Pennsylvania’s finally back on the schedule of mini-casino auctions which are expected to bring more revenue to the gambling industry and benefit the region’s financial state. This Wednesday brought the long-anticipated fifth auction for a satellite casino venue and after a month delay, the casino license went to gambling developer Penn National Gaming Inc.
The fifth mini-casino auction which took place yesterday was expected to attract a wider interest from casino operators then the previous ones did and this was due to the wider range of participants which were allowed to take part in it. The state was willing to open the auctions to a broader audience, as casino developers which have won in previous meetings were also welcome to participate again. The operators of Valley Forge Casino Resort and Lady Luck Casino Nemacolin, which are smaller gambling facilities in the state were allowed to place a bid as well.
However, the interest levels towards this fifth casino auction turned out being as low as possible, as the only bidder which claimed its spot was Penn National. It should be taken into account that since the first auction took place, fewer and fewer participants are willing to place their bets and with that their proposed bids are decreasing as well. The low level of interest went so far as to render the last scheduled auction without any participants, which led to more delays in the following weeks.
Penn’s Previous Auctions Experience
In this sense, this Wednesday’s lack of participation was not that unexpected and Penn National had the chance to acquire a second mini-casino license from Pennsylvania Gaming Control Board. The minimum bid which is acceptable for all bids is $7.5 million and keeping that in mind the casino developer proposed $ 7,500,003, adding only $3 over the minimum amount. Being the only bidder present at the auction this guaranteed the casino operator the opportunity to receive a mini-casino license on one of the smallest prizes up to this point.
This is a significant improvement for the operator, as it could be recalled that 10th January saw the official first mini-casino auction. Back then Penn National proposed as much as $50.1 million and nobody could top that sum up. As for the chosen region for construction of the fifth casino venue, the casino developer picked the area of West Cocalico Township in northeastern Lancaster County. With this choice, Penn National reserves a 15-mile radius around West Cocalico, which is located about 14 miles southwest of downtown Reading.

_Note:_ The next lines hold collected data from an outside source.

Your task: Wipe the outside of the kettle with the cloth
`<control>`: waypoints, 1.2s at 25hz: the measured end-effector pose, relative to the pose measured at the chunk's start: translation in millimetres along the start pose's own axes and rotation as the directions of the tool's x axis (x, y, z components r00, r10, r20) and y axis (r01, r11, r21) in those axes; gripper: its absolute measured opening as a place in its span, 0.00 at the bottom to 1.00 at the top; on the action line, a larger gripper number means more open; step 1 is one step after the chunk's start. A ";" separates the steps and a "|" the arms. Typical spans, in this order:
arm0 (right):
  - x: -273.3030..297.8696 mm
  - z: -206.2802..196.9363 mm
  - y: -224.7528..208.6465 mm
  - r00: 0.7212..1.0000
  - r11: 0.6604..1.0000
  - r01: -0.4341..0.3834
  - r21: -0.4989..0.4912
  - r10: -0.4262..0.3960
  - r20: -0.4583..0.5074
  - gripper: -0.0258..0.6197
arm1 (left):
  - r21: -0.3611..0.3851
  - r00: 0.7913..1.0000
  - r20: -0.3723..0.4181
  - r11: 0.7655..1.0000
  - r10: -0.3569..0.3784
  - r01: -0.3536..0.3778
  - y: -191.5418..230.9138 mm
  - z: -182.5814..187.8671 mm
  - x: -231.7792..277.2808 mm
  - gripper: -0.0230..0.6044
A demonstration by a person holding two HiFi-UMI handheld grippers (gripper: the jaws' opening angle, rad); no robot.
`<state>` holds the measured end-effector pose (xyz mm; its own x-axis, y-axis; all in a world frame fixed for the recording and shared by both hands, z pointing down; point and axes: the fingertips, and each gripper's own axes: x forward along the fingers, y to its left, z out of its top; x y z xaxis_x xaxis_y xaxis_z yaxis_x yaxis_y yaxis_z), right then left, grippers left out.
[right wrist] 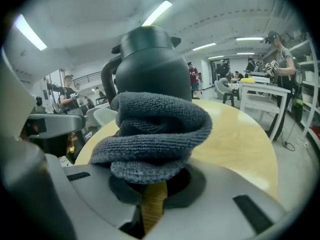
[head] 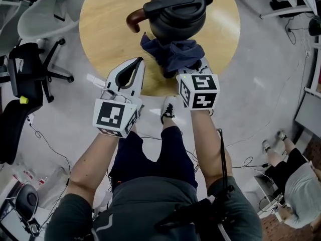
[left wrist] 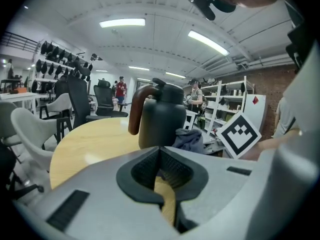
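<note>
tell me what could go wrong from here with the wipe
1. The kettle stands free on the table. The left gripper is shut, empty and not touching it, so a push from the cloth may slide or tip the kettle.
2. The right gripper pinches the cloth as a bunched wad. The cloth may pull loose under friction, or bare jaw tips may scrape the kettle.

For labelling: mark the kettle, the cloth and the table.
kettle (head: pixel 180 19), head view, on its dark top.
cloth (right wrist: pixel 155 129), right gripper view, on its bunched middle.
table (head: pixel 108 34), head view, bare wood left of kettle.
</note>
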<state>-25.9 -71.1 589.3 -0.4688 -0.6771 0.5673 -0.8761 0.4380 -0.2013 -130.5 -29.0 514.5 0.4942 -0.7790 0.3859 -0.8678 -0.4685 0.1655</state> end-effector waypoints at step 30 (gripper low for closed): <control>-35.1 71.8 -33.7 0.994 0.993 -0.087 -0.082 0.092 0.065 0.12 | 0.005 0.997 0.036 0.998 0.061 -0.062 -26.7 55.3 17.1 0.05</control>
<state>12.0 -104.6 518.9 -0.5539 -0.6708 0.4932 -0.8200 0.5423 -0.1833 -96.0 -52.9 466.5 0.4416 -0.8209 0.3621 -0.8963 -0.4217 0.1369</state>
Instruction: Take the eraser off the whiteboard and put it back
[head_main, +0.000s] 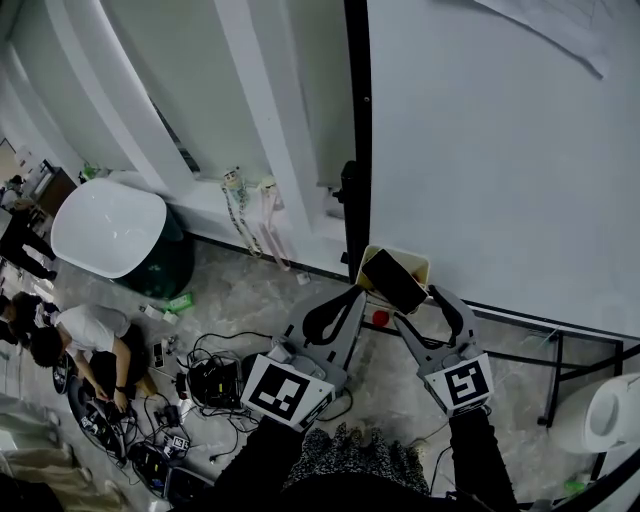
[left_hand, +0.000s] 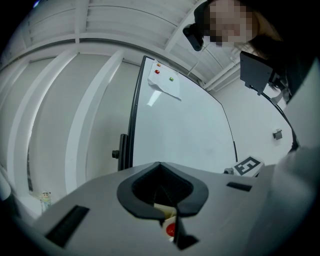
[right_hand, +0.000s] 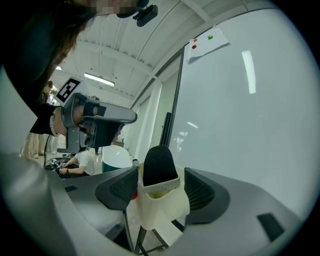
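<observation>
The whiteboard (head_main: 500, 150) fills the right half of the head view. Its black left edge (head_main: 356, 120) runs straight down the middle of the frame, and its face is bare apart from a sheet of paper (head_main: 550, 25) at the top right. Left of that edge are white wall panels, then open marbled floor (head_main: 270, 300) below them.

Further left the floor is crowded. There is a white tub on a dark green base (head_main: 110, 225), and at the lower left a crouching person (head_main: 90, 335) among a tangle of cables (head_main: 215, 380). The black bars of the board's stand (head_main: 560, 340) cross the lower right.

My left claw (head_main: 355, 293) is closed. Its tips meet with nothing between them, just left of the board's lower corner.

My right claw (head_main: 417, 305) has its jaws wide apart and grips nothing. It sits right of the left one, with clear space between the two.

A cream holder (head_main: 415, 262) sits at the board's bottom left corner. The black eraser (head_main: 393, 280) stands in it, just ahead of my right claw's tips. In the right gripper view the holder (right_hand: 160, 205) and eraser (right_hand: 159, 165) line up with the gap between my jaws. I cannot tell whether the left pad touches the holder's side.
</observation>
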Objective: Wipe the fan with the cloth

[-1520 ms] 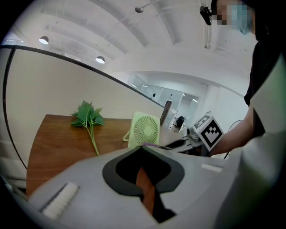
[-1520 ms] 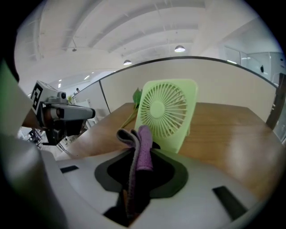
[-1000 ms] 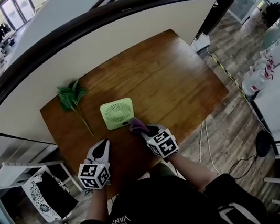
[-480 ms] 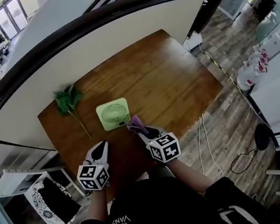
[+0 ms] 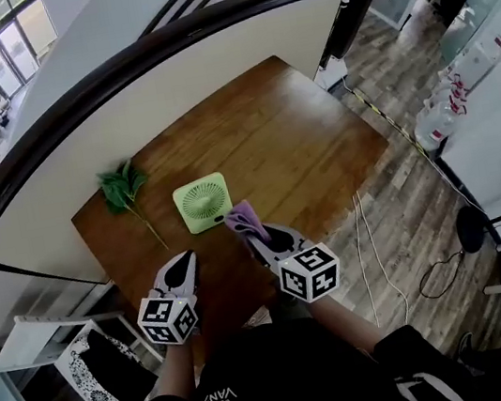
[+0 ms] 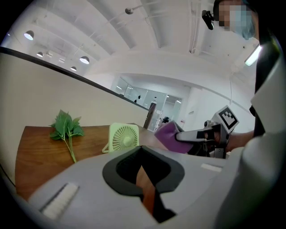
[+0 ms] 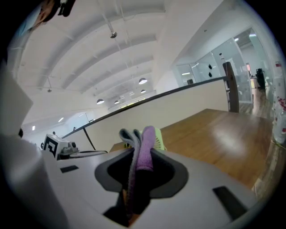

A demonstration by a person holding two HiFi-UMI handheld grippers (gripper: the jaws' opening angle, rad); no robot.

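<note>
A small light-green square fan (image 5: 203, 202) lies tilted up on the wooden table (image 5: 296, 130); the left gripper view shows the fan (image 6: 123, 137) propped on its stand. My right gripper (image 5: 253, 229) is shut on a folded purple cloth (image 5: 244, 217), held above the table just right of the fan's near corner. The cloth (image 7: 144, 150) stands upright between the jaws in the right gripper view, with the fan (image 7: 159, 139) partly hidden behind it. My left gripper (image 5: 183, 265) is shut with nothing in it, near the table's front edge, left of the fan.
A green leafy sprig (image 5: 125, 192) lies on the table left of the fan, stem toward me. A curved white partition with a dark rail (image 5: 160, 57) runs behind the table. The table's right half is bare wood. Cables (image 5: 373, 250) trail on the floor at right.
My right gripper has risen with the cloth and rolled, and now sits higher and closer to the camera. The left gripper has lifted slightly. The fan and sprig have not moved.
</note>
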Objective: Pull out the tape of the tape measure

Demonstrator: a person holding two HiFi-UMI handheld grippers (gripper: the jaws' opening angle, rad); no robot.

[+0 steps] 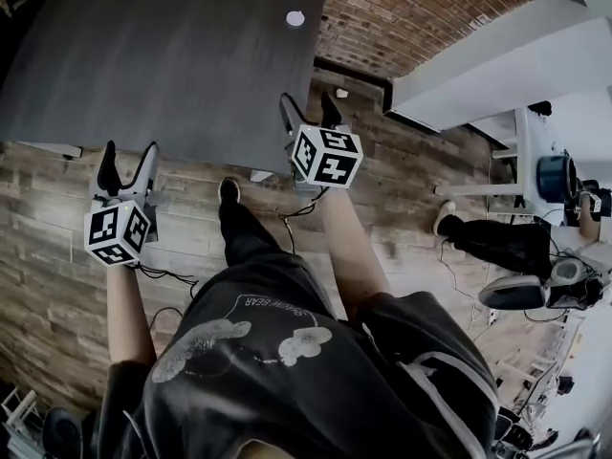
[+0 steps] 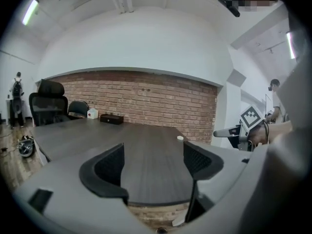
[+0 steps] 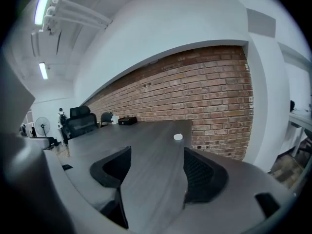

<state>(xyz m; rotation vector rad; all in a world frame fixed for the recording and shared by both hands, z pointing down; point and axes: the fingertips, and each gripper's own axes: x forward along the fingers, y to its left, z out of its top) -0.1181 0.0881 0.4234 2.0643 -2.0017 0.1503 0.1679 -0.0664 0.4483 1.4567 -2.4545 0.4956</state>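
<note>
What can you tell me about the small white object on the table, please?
The white object is small, round and low, like a puck. Its material and any markings are too small to make out. It lies alone on the dark grey table, near the edge toward the brick wall, touching only the tabletop. The left gripper and right gripper are well apart from it at the table's near edge, jaws open and empty.

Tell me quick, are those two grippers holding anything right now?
Left gripper: jaws open, holding nothing.
Right gripper: jaws open, holding nothing.
</note>
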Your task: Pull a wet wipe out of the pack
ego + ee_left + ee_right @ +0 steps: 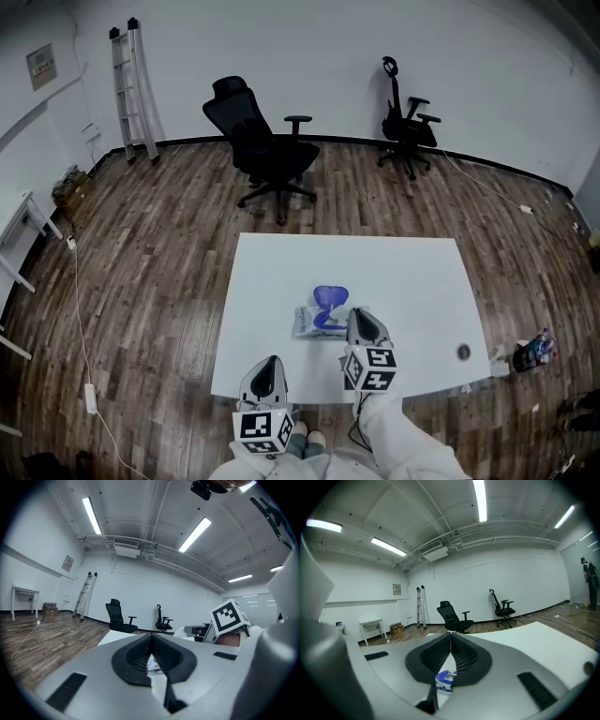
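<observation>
A white wet-wipe pack [312,322] with blue print lies on the white table [412,281], toward the near side. Its blue lid [330,297] stands open. My right gripper [359,315] is just right of the pack with its tip beside it, jaws shut and empty. My left gripper [266,362] hovers over the near table edge, left of and nearer than the pack, also shut. In the left gripper view the pack [153,664] shows through the gap under that gripper [151,638]. The right gripper view has the pack [445,681] showing below that gripper [451,636].
A small dark round object [463,352] lies near the table's right front corner. Two black office chairs [262,145] [408,122] and a ladder [131,89] stand beyond the table. A bottle [534,352] and a cable [82,319] lie on the wooden floor.
</observation>
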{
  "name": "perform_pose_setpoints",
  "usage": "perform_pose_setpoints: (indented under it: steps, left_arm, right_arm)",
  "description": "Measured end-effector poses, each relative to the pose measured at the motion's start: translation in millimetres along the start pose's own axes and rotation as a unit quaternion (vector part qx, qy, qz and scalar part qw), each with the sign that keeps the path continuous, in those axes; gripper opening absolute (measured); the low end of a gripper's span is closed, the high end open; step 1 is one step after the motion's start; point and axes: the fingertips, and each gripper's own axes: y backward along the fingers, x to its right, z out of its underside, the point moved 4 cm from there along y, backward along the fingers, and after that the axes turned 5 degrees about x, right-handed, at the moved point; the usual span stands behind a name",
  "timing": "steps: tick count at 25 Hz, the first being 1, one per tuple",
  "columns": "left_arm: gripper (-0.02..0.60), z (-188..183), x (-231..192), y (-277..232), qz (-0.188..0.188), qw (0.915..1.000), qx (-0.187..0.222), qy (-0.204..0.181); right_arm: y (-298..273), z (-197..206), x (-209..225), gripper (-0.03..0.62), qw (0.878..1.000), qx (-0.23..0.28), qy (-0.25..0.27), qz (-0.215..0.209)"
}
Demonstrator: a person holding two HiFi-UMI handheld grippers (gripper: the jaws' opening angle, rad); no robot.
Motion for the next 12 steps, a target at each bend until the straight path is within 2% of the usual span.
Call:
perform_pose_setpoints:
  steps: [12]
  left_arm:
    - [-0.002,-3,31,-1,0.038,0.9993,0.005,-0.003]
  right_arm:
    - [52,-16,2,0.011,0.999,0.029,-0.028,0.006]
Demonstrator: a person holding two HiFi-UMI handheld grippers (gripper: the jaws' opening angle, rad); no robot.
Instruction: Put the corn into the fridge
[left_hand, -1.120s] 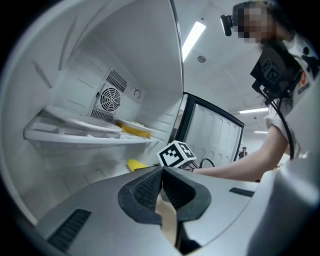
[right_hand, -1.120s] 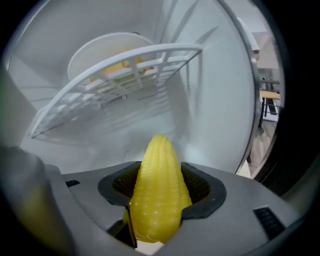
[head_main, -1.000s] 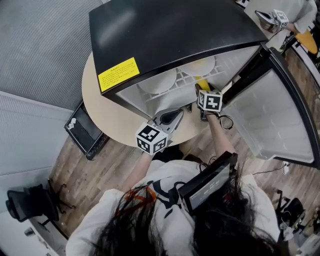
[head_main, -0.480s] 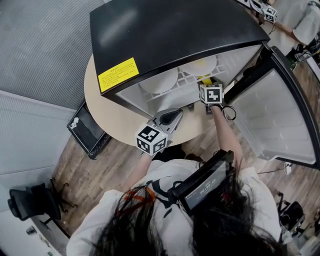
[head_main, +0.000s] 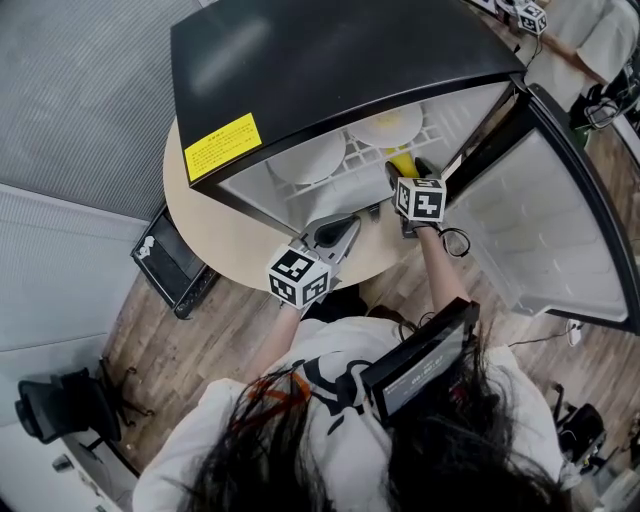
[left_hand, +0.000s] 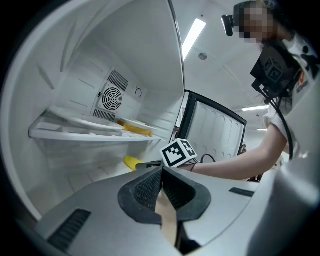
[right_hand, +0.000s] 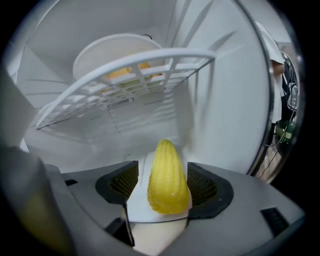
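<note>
The yellow corn cob (right_hand: 167, 177) lies on the white floor of the open fridge (head_main: 330, 60), under the wire shelf (right_hand: 130, 75). My right gripper (right_hand: 162, 182) reaches into the fridge with the corn between its pads. Its jaws have just been opening, and a gap shows beside the cob. In the head view the corn (head_main: 400, 163) peeks out just past the right gripper (head_main: 403, 178). My left gripper (head_main: 340, 232) rests at the fridge's front edge, shut and empty. The left gripper view shows the corn (left_hand: 131, 161) on the fridge floor too.
The fridge stands on a round beige table (head_main: 230, 240), its door (head_main: 540, 230) swung open to the right. Two white plates (head_main: 388, 128) (head_main: 310, 160) sit on the shelf, one holding yellow food (left_hand: 136, 130). A black device (head_main: 170, 262) lies at the table's left.
The right gripper pushed a little deeper into the fridge, then came back slightly. The left gripper stayed put.
</note>
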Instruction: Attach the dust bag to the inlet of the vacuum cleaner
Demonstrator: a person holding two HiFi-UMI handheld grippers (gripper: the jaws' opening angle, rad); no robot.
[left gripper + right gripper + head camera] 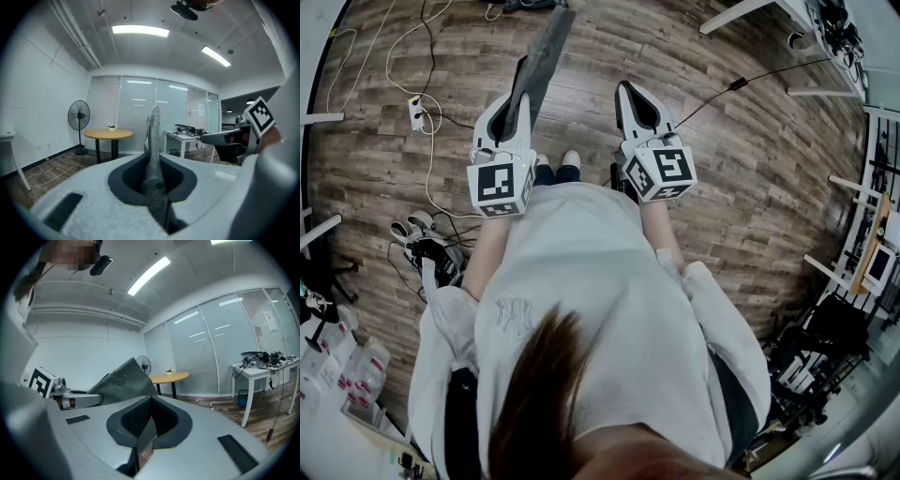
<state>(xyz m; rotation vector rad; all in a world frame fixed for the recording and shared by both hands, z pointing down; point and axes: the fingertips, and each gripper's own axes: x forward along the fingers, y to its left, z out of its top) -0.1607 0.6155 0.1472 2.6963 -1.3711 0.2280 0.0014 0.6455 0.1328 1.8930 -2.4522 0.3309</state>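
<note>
1. Head view. The person stands on a wood floor (750,206) with both tools held forward, side by side and apart. The left tool (521,75) is clamped on the dust bag (546,52), which projects forward past its tips. The right tool (628,91) is closed with nothing at its tips. Cables (422,112) lie on the floor to the left tool's left. No vacuum cleaner can be identified.

2. Left gripper view. The jaws stand narrow, pressed on the bag (153,136), which is seen edge-on and rises ahead of the tips. The right tool (220,137) is off to the right. Well ahead stand a round surface (108,134) and a fan (78,115), neither of which shows in the head view.

3. Right gripper view. The jaws meet and hold nothing. Only here does the bag's broad grey face (123,380) show, to the left of this tool.

4. Progress, as a judgement. The bag is in hand, so pickup is done. Attachment has not begun: the vacuum cleaner and its inlet appear in no view, and must be reached before the bag can be fitted.
</note>
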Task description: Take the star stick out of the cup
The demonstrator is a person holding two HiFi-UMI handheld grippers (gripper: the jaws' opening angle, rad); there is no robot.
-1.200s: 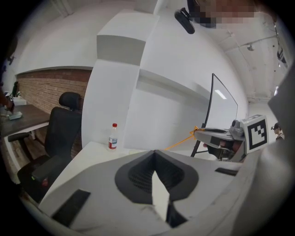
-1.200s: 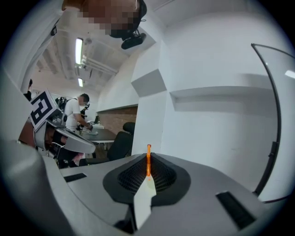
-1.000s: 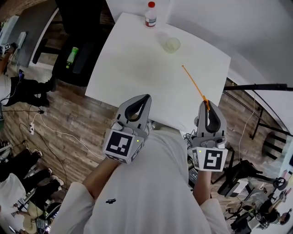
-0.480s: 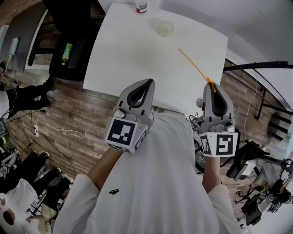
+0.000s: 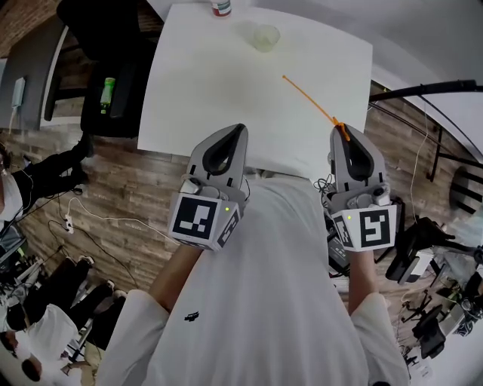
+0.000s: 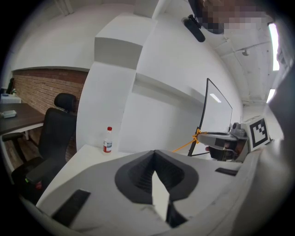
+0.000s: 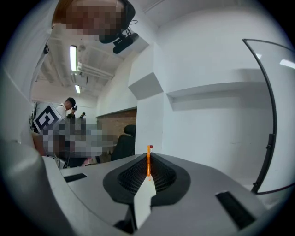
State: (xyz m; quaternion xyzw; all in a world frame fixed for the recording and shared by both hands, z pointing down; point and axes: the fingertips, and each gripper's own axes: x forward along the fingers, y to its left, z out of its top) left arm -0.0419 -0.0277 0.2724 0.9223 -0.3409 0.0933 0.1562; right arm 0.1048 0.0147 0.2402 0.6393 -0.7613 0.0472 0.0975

The following six months will be dedicated to the choosing of the official location of the new mini-casino venue, as well as the final submission of Penn’s application for the mini-casino license. Over the span of the first five auctions, a total of $127 million was generated from the winning bids, which is more than the initially estimated $100 million for all ten of the mini-casino licenses. The sixth auction is scheduled to take place on 18th April and Penn National will again have the right to participate.